By Wendy Knowlton
Is childhood obesity child abuse? Lindsey Murtagh of the Harvard School of Public Health and David S. Ludwig of the Children's Hospital in Boston present their view that obesity constitutes neglect in the July 13 issue of JAMA, The Journal of the American Medical Association. They argue that “improper feeding practices, causing undernourishment and failure to thrive, have long been addressed through the child abuse and neglect framework.” As a result, Murtagh and Ludwig argue that state intervention (i.e. child welfare) "may serve the best interests of many children with life-threatening obesity, comprising the only realistic way to control harmful behaviors."

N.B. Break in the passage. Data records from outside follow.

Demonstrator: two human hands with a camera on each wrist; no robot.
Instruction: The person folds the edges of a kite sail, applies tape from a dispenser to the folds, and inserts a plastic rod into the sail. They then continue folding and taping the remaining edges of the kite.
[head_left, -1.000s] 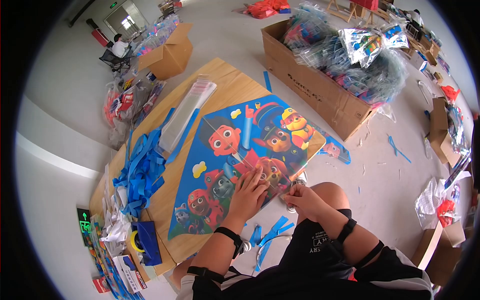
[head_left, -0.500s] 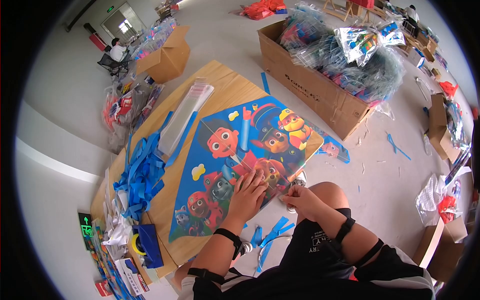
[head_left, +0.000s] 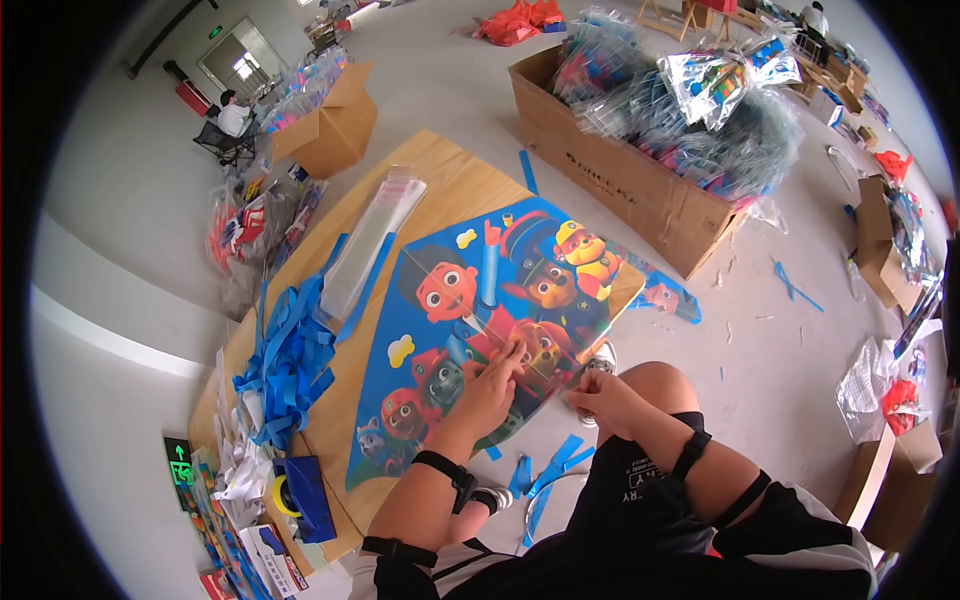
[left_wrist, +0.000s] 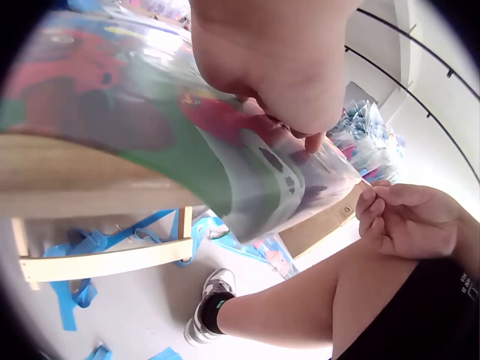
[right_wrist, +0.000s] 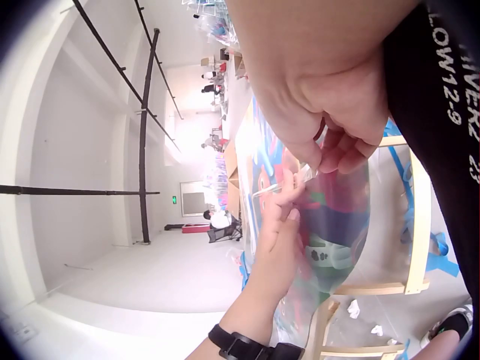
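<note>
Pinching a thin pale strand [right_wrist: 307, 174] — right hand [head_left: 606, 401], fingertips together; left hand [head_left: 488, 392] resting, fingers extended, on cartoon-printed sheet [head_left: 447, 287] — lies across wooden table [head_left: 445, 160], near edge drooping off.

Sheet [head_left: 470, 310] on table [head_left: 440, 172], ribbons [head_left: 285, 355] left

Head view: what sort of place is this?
Probably a workshop or packing room: a cardboard box heaped with plastic-wrapped goods, a wooden table with blue strips, and a cartoon sheet under the left hand.
</note>
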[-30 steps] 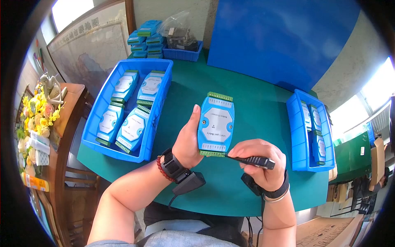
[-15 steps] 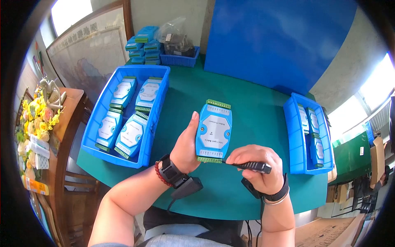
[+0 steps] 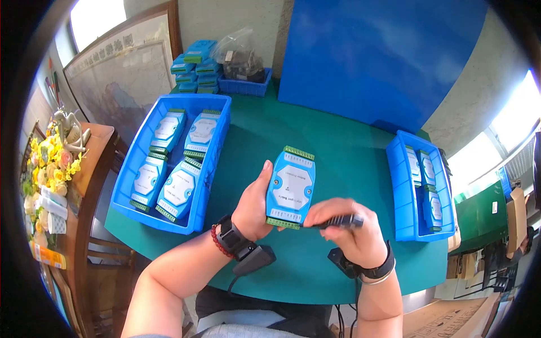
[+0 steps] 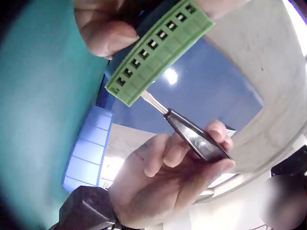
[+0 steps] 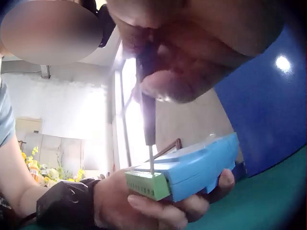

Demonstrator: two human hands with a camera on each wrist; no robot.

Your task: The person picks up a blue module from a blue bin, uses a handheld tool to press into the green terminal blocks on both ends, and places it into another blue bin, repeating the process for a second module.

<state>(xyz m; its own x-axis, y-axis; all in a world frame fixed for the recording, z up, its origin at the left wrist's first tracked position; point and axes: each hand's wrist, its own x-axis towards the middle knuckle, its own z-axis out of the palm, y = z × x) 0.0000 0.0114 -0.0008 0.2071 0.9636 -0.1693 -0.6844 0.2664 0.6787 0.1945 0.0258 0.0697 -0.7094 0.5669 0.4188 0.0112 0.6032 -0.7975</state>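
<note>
Here, closest to the bench's near edge, the right hand (image 3: 352,231) grips a dark-handled screwdriver (image 4: 194,136), while the left hand (image 3: 253,205) holds a blue module (image 3: 290,188) by its left side, thumb along the edge and fingers beneath. The module is up above the middle of the bench (image 3: 349,174), its long axis running from the near edge toward the far one, slightly tilted. The left hand is the nearer, touching it; the right sits just off its near right corner. The screwdriver comes in across that axis, its tip meeting the near green terminal block (image 3: 283,223) close to one end; whether it sits in a screw I cannot tell. Another green block (image 3: 298,152) caps the far end. Beyond, a blue bin (image 3: 194,219) with four modules stands along the bench's left edge, and a second bin (image 3: 420,225), showing three, along the right. At the far left corner are stacked modules (image 3: 194,67) and a small tray (image 3: 245,87).
</note>
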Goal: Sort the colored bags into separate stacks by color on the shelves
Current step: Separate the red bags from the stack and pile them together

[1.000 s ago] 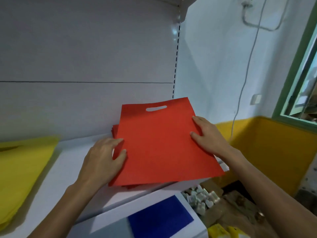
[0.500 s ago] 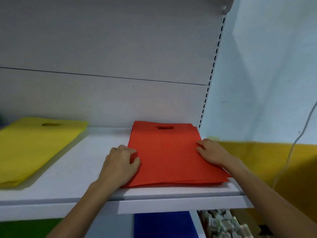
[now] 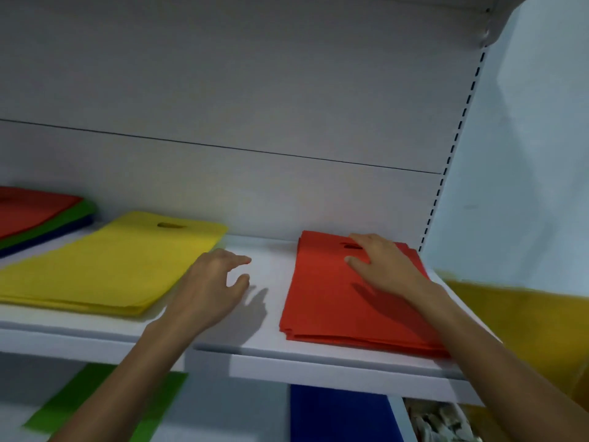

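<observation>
Right hand (image 3: 385, 266) fingers (image 3: 360, 240) lie pretty much straight, flat on the stack of red flat fabric bags (image 3: 325, 301) by the handle cutout, gripping nothing. Left hand (image 3: 210, 288) is loosely curled and empty over the white shelf (image 3: 274, 346), between the red stack and the stack of yellow fabric bags (image 3: 121, 266). A mixed red-green-blue pile (image 3: 38, 215) sits far left.
</observation>
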Demonstrator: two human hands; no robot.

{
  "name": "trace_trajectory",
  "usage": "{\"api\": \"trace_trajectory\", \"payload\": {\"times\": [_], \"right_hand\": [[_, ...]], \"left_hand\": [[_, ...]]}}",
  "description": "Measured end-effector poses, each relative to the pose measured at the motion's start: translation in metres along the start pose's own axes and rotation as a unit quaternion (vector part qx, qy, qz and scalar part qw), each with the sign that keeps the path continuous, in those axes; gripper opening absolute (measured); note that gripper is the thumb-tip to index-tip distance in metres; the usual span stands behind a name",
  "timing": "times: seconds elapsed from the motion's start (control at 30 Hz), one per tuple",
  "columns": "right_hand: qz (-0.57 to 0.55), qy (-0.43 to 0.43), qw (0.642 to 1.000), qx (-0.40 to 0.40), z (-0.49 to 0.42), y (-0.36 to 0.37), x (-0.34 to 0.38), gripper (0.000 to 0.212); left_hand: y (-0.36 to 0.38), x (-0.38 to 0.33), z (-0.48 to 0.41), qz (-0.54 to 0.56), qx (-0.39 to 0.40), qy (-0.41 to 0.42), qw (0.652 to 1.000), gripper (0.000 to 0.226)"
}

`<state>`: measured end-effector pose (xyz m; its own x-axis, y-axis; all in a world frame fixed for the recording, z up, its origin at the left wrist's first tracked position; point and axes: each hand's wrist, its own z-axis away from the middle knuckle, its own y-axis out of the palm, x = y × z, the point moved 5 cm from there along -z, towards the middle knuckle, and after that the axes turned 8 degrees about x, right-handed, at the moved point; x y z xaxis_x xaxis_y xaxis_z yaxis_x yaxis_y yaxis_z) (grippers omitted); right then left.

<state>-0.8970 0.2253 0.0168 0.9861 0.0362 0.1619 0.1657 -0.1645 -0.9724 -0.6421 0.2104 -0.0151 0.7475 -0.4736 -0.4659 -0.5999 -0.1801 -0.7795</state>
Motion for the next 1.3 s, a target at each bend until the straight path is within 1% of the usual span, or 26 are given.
{"api": "trace_trajectory", "payload": {"times": [0.07,0.13,0.23,0.4,0.53,0.63,0.87,1.0,1.13,1.3], "right_hand": [[-0.007,-0.046,0.999,-0.003,-0.010,0.007,0.048,0.054],[-0.023,-0.086,0.996,-0.005,-0.020,0.016,0.099,0.054],[-0.056,-0.135,0.989,-0.010,-0.033,0.030,0.180,0.053],[-0.075,-0.206,0.976,-0.013,-0.050,0.057,0.310,0.052],[-0.084,-0.250,0.964,-0.003,-0.057,0.076,0.395,0.053],[-0.075,-0.277,0.958,0.006,-0.068,0.079,0.442,0.054],[-0.069,-0.307,0.949,-0.025,-0.125,0.075,0.505,0.054],[-0.056,-0.289,0.955,-0.014,-0.159,0.081,0.528,0.052],[-0.051,-0.254,0.966,-0.006,-0.191,0.094,0.539,0.050],[-0.082,-0.158,0.984,-0.024,-0.230,0.112,0.546,0.038]], "left_hand": [[-0.030,0.028,0.015,0.000,-0.027,-0.026,0.999,0.032],[-0.063,0.058,0.033,-0.014,-0.049,-0.048,0.998,0.040],[-0.113,0.111,0.062,-0.044,-0.057,-0.078,0.994,0.030],[-0.189,0.196,0.113,-0.067,-0.080,-0.114,0.988,0.032],[-0.229,0.249,0.138,-0.085,-0.092,-0.140,0.982,0.034],[-0.251,0.280,0.139,-0.097,-0.100,-0.156,0.978,0.035],[-0.271,0.337,0.109,-0.087,-0.110,-0.154,0.978,0.035],[-0.287,0.372,0.097,-0.097,-0.113,-0.158,0.976,0.035],[-0.303,0.415,0.075,-0.087,-0.105,-0.160,0.978,0.033],[-0.310,0.485,0.039,-0.051,-0.084,-0.175,0.980,0.029]]}}
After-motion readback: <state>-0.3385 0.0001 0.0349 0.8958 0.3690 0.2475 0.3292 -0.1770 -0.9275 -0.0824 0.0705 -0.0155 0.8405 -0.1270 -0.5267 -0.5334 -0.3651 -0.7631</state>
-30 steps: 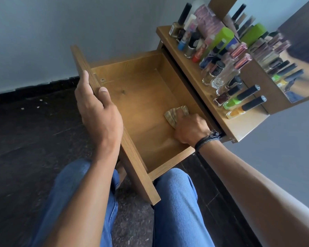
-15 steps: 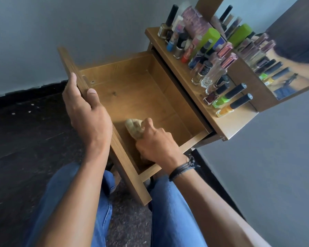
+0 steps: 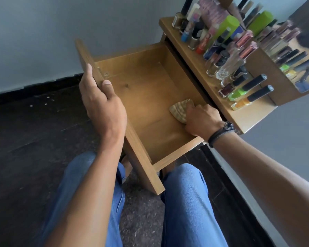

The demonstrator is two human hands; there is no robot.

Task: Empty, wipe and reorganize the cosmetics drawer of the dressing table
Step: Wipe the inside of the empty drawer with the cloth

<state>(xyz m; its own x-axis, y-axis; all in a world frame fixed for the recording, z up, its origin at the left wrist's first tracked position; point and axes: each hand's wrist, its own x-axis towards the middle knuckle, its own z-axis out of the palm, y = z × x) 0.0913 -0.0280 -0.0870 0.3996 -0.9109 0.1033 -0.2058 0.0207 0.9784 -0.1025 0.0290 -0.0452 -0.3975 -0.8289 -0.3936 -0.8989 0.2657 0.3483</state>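
Observation:
The wooden drawer [image 3: 146,82] is pulled out of the dressing table and holds nothing but a cloth. My left hand [image 3: 103,107] grips the drawer's front panel [image 3: 141,157], thumb inside, fingers outside. My right hand [image 3: 202,120] holds a bunched tan checked cloth [image 3: 179,110] against the drawer floor, close to the side under the tabletop. Several cosmetic bottles [image 3: 221,50] stand crowded on the dressing table top [image 3: 243,118]: nail polishes, perfume vials, a green spray can.
A mirror [image 3: 284,47] at the back of the table reflects the bottles. My knees in blue jeans [image 3: 185,202] sit just under the drawer front. Dark floor [image 3: 34,139] lies to the left, a pale wall [image 3: 284,148] to the right.
My right hand has slid the cloth from the drawer's front near corner back toward the side under the tabletop. The left hand keeps its grip on the front panel.

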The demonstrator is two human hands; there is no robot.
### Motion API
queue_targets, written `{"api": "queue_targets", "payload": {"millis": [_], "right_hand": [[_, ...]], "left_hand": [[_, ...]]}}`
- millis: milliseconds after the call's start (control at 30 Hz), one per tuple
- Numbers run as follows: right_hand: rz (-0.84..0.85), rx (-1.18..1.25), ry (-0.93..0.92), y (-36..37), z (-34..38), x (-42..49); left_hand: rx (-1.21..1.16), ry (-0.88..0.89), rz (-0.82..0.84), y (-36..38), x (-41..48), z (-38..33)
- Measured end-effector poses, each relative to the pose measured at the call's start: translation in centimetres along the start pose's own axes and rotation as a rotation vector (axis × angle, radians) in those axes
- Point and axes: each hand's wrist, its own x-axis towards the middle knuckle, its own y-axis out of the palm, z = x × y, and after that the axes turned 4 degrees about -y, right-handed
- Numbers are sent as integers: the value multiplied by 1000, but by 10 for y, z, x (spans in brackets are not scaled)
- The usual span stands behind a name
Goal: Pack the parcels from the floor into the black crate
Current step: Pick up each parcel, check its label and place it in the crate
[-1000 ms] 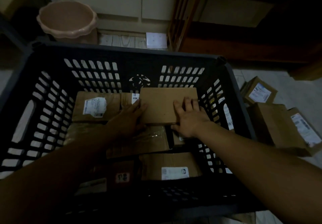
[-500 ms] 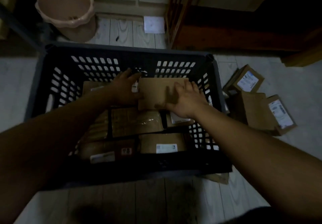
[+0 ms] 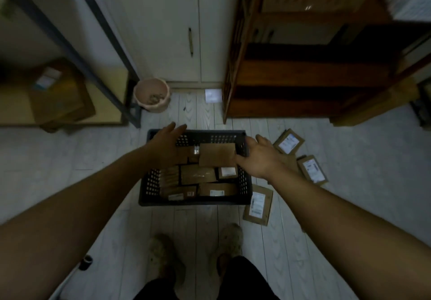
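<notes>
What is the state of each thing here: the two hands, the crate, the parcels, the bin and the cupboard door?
left hand, open, holding nothing, above the crate's far left corner
right hand, open, holding nothing, above the crate's right rim
black crate, upright on the floor, nearly full
plain parcel, flat on top, far right, not gripped
floor parcels, at least three, labels up, unpacked
pink bin, upright, uncovered
cupboard door, closed

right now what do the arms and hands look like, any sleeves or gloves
The left arm and right arm are bare, no sleeves in view. The left hand and right hand wear no gloves; no watch, ring or band shows.
</notes>
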Motion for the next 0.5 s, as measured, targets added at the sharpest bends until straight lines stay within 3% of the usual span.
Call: {"api": "queue_targets", "payload": {"millis": [100,267,500], "right_hand": [[-35,-3,-45,-42,11,-60],[-156,-5,-34,-84,14,-140],[-370,-29,40,-118,5,-269]], "left_hand": [[-86,-32,-59,-19,-71,-16],[-203,59,-125,-32,-151,-43],[-70,254,-221,-50,-242,-115]]}}
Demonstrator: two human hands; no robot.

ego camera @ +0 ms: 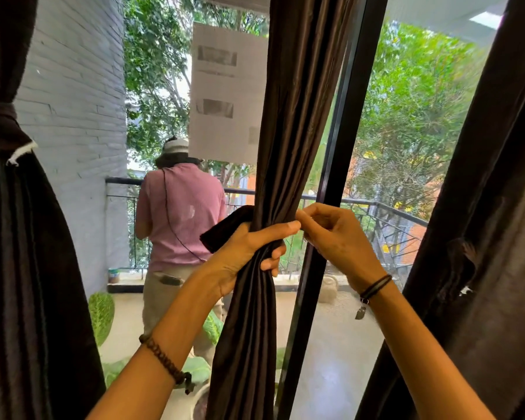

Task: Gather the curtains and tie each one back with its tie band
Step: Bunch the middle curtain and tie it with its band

I was livid when I heard about this report on the news. How can someone make such a statement, especially when the price of healthy food is so high? Is it the fault of parents that milk is five times more expensive than pop? Or that fresh fruit and vegetables are more expensive than packaged, processed foods? How dare they presume to take such a stance? I’m sure with their income they don’t have to worry about feeding their children.
I was, however, talking about this article with someone who works in health care. They did not agree with the outlook taken by Murtagh and Ludwig, but they did understand the frustrations some feel about the situation. Health care workers see children who are morbidly obese and they just want to fix the problem. It is a short leap in their logic then, to force the parents into action. If the parents won’t act, they want the government to intervene. They know the health risks that child is running and they just want others to acknowledge those real and immediate dangers.
It gave me a bit understanding of why these doctors made such a statement. I still don’t agree with it, but I do understand their frustration. To me, however, it is a slippery slope. Do we then stop treating people with respiratory illnesses who smoke? How about people who live with someone who smokes? Do we treat someone who is a runner and has torn a calf muscle? Where is the end of this slope? Are our life styles so impeccable that we can judge the lifestyle of others?
Childhood obesity is a huge issue. At Family Matters, we support parents and caregivers in living a healthier lifestyle. We offer healthy snacks at our programs. We partner with Public Health to offer programs that provide cooking, freezing, and canning skills. We have an active living program throughout the year where we introduce new physical activities and take advantage of the resources we have in Annapolis County. We encourage breastfeeding and we offer a place at the Annapolis Valley Exhibition for moms to breastfeed their children in comfort and privacy. We do not judge or condemn, but rather support, offer skills and empower families to make healthier choices.
Building happy, healthy families…
Wendy Knowlton is executive director of Family Matters, Annapolis County Family Resource Centre, located in Lawrencetown.